Austan D. Goolsbee, Chicago Fed President: Cautious on Rate Cut

Goolsbee stated at an event of the Chartered Financial Analyst Society in Indianapolis that the process of inflation returning to 2% "seems to have stalled." "This makes me a bit uneasy."

In summary, among the 12 voters, four clearly lean towards a rate cut, while the other eight are uncertain or lean towards no rate cut.

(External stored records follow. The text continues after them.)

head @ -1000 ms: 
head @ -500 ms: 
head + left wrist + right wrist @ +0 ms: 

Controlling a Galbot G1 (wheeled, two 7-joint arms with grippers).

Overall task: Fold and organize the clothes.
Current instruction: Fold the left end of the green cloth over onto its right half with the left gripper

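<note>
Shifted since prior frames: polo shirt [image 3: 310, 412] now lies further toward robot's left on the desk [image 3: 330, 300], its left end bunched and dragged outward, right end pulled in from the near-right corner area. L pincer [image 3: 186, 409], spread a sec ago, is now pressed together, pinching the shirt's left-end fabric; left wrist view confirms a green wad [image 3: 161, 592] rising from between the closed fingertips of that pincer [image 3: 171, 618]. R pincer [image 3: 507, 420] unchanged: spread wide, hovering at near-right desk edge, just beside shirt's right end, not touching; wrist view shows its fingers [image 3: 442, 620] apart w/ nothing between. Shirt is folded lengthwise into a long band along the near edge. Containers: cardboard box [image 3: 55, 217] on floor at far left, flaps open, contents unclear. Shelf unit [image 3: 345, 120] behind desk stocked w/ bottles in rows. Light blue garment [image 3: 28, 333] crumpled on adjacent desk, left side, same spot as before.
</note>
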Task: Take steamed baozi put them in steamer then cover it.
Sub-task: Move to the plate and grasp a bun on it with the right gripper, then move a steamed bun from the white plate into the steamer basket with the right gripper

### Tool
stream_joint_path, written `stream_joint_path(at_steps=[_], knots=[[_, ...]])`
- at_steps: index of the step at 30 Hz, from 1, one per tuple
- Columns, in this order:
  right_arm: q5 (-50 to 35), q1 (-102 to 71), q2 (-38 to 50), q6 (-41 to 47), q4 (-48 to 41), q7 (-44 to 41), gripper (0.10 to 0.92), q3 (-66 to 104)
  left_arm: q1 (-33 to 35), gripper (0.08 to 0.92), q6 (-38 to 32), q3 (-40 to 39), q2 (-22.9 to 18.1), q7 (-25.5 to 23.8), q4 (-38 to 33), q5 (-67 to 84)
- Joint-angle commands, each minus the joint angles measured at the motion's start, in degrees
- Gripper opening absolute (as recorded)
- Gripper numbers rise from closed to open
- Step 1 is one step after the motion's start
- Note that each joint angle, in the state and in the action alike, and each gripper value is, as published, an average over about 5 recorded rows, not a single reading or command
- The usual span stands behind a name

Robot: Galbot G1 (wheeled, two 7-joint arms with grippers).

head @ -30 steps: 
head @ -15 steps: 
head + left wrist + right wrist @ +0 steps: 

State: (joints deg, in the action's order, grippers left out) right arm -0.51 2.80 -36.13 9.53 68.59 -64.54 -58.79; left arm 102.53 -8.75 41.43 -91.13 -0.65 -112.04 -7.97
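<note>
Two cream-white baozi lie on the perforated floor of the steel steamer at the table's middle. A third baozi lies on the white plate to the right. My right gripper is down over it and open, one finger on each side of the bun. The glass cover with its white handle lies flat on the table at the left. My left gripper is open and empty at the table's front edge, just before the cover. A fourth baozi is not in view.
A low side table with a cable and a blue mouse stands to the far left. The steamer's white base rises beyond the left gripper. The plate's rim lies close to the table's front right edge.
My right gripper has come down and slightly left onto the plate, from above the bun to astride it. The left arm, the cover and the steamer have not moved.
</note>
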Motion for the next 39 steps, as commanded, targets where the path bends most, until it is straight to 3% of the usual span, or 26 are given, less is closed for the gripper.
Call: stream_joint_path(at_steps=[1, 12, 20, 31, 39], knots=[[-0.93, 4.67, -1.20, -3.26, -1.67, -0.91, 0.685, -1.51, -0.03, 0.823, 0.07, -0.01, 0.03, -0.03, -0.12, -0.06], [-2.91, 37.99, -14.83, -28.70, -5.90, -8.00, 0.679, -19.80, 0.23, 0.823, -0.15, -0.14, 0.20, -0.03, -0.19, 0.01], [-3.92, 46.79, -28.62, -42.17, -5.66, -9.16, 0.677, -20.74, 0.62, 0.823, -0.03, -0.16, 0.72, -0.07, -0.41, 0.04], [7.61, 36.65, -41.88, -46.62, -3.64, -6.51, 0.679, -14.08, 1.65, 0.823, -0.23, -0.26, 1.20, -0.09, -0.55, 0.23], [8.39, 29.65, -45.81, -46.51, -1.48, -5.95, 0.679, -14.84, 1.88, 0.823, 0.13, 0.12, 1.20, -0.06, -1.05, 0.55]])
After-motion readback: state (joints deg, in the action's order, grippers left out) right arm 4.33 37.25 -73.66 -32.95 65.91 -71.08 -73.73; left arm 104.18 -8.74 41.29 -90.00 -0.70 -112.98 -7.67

III. External Expectations for the Fed's Rate Cut in December

  • Barclays Research points out that there is still uncertainty regarding the Federal Reserve's interest rate decision next month, but Chair Powell is likely to push the FOMC towards a rate cut decision. Based on recent speeches, Barclays believes that Governors Miran, Bowman, and Waller may support a rate cut, while Regional Fed Presidents Musalem and Schmid lean towards maintaining the current rate. Governors Barr and Jefferson, along with Goolsbee and Collins, have shown that their positions are not yet clear but tend to favor the status quo. Governors Cook and Williams rely on data but seem to support a rate cut. Barclays states: "This suggests that before considering Powell's position, there may be six voters leaning towards maintaining the current rate and five leaning towards a rate cut." The bank adds that Powell will ultimately dominate this decision, as the threshold for governors to publicly oppose his stance is very high.
  • CITIC Securities research report states that New York Fed President Williams hinted at a further rate cut in December, reversing market expectations for a rate cut, with the market now believing there is a 70% probability of a Fed rate cut in December. The Fed will enter its quiet period starting November 29, and Powell has no public speaking or media interview schedule before the quiet period; thus, Williams' remarks may be the last influential comments from a Fed official affecting market expectations. Continuing previous views, a "close call" rate cut of 25bps is expected in December. For the market, the reversal of rate cut expectations, combined with the advancement of the "28-point" plan and news of the Trump administration considering exporting H200 chips to China, means that macro factors will no longer be a source of pressure for the market in the short term. The market may focus more on issues such as AI companies issuing bonds and cryptocurrency trends.
  • The probability of a 25 basis point rate cut by the Fed in December on Polymarket has risen to 67%.